What number of lines in the records below hold the word "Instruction"? Give that number alone.

**Exercise materials**
==*==

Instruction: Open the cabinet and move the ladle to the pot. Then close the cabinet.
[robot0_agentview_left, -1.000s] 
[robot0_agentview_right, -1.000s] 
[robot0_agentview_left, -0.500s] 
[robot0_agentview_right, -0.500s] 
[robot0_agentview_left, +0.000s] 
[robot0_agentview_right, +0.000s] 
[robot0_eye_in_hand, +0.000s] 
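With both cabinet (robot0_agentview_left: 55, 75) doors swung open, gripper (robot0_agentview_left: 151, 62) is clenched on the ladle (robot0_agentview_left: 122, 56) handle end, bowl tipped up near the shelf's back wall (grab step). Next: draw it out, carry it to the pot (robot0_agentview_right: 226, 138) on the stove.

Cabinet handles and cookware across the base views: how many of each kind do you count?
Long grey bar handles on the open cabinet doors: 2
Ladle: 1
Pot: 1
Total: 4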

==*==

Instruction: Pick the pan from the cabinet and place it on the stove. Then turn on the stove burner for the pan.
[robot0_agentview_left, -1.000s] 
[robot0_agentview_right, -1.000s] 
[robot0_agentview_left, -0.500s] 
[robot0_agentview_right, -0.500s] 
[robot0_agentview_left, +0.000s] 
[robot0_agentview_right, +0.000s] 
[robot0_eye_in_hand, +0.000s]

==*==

**Problem solution**
2